DOUBLE FOCUS : Pulp, d'Ed Brubaker & Sean Phillips / Black Squaw, tome 2, de Yann et Henriet

Le tandem de choc Brubaker/Phillips s’est déjà illustré dans les univers de genre de la littérature américaine (vigilante avec « Kill Or Be Killed », film noir avec « Fatale », polar avec « Criminal », super-héros avec « Incognito »), auxquels ils ajoutent souvent une dimension fantastique (les démons corrupteurs ne sont jamais loin), avec une préférence pour les personnages sombres, tourmentés et tragiques.
Aujourd’hui, et pour la première fois, les deux auteurs s’attaquent au western, genre américain par excellence, mais, comme toujours, ils le présentent dans ce qu’il a de plus authentique et de moins romantique. De plus, ils confrontent cette vision démythifiée du Far-West à la grisaille des années 30 dans la société new-yorkaise, à peine sortie de la Grande Dépression et de la prohibition, et bientôt happée par le piège du fascisme.
C’est là que l’auteur de comics à la petite semaine Max Winters écrit des histoires de quat’sous sur un Far West qu’il a connu et qui l’a meurtri. Il ne trouve plus sa place dans cette société égoïste et égarée, mais il ne sait plus comment rêver à autre chose, et prépare plus ou moins consciemment sa propre fin…

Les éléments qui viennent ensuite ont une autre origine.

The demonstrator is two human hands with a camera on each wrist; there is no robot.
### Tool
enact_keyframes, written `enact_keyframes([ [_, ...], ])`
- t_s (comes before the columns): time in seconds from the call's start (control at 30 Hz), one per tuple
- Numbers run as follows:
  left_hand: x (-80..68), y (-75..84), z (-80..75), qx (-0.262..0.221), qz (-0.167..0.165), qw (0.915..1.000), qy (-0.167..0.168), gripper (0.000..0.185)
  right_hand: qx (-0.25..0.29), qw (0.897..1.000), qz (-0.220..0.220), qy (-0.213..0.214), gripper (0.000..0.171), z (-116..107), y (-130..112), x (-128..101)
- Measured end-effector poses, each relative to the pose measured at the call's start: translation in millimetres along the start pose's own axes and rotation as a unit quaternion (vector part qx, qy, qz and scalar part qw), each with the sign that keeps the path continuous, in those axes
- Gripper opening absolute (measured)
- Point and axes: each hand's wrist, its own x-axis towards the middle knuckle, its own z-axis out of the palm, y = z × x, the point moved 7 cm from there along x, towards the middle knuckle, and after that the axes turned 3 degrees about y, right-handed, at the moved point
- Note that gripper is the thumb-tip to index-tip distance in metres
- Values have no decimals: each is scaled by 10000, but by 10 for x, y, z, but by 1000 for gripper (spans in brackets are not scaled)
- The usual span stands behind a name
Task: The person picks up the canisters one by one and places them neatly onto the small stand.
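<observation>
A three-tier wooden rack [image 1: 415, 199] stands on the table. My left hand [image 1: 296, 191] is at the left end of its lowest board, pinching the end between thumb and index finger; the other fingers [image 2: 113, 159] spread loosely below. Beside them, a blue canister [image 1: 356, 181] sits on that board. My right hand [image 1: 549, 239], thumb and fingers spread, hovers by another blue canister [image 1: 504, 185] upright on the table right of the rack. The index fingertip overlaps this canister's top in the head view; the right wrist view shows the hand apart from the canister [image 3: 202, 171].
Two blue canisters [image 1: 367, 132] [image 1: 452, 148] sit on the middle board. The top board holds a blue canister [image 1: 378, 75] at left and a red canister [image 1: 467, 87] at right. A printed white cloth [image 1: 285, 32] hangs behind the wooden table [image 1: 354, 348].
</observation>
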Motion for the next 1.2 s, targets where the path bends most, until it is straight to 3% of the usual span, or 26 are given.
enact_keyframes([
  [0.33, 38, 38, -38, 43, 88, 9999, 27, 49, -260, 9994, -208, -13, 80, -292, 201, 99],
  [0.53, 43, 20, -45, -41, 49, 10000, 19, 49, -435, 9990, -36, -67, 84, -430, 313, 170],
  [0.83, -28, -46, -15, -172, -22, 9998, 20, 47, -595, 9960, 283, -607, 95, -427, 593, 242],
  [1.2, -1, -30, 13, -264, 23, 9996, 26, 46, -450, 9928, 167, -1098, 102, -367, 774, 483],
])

Peu de temps avant ça, et non loin de là, à Chicago, la Prohibition fait rage et Al Capone a besoin d’un aviateur pour convoyer son alcool de contrebande. Ce sera Bessie Colman, née de père cherokee et de mère afro-américaine.
Aux commandes du récit des aventures de ce personnage hors du commun (et authentique), on retrouve le duo Yann/Henriet, déjà à l’origine du récit de guerre et d’espionnage « Dent d’ours », qui s’attelle au récit de la vie de cet authentique personnage hors du commun.
Si l’époque est sensiblement la même que dans Pulp, si le racisme et la criminalité sont omniprésents, un souffle épique parcourt cette fois l’épopée de « Black Squaw », dont le destin d’aventurière hors-la-loi se teinte du même romantisme noir que celui de Jesse James ou Billy The Kid. Tiens, du western, à nouveau ?

Scarface

Dupuis

14,50

Sur le front d'Argonne, pendant les combats de la Somme, un avion se pose en urgence au milieu du no man's land entre les tranchées. C'est celui d'une « hirondelle noire de la mort », Eugène Bullard, un pilote afro-américain au service de l'armée française pendant la Première Guerre mondiale. Un héros modèle pour l'aviatrice Bessie, jeune Américaine à peau noire que son père cherokee a surnommé « Asdayagoga » : « Corneille obstinée ». À l'heure de la ségrégation aux États-Unis, la jeune femme née au Texas se met au service d'Al Capone dont elle pilote les avions, faisant la contrebande d'alcool pendant la prohibition, pour lui permettre de financer sa passion : voler ! Entre les attaques du Ku Klux Klan et la rivalité des bootleggers, l'indomptable Bessie va devoir affronter bien des obstacles !


Delcourt

12,00

Max Winters, un écrivain de Pulps dans les années 1930 à New York, est entraîné dans une histoire qui rappele celles qu'il écrit pour cinq cents le mot - des histoires mettant en scène un hors-la-loi du Far West qui rend justice à coups de revolver.
Max sera-t-il aussi efficace que ses héros face à des braqueurs de banque, des espions nazis et des ennemis issus de son passé?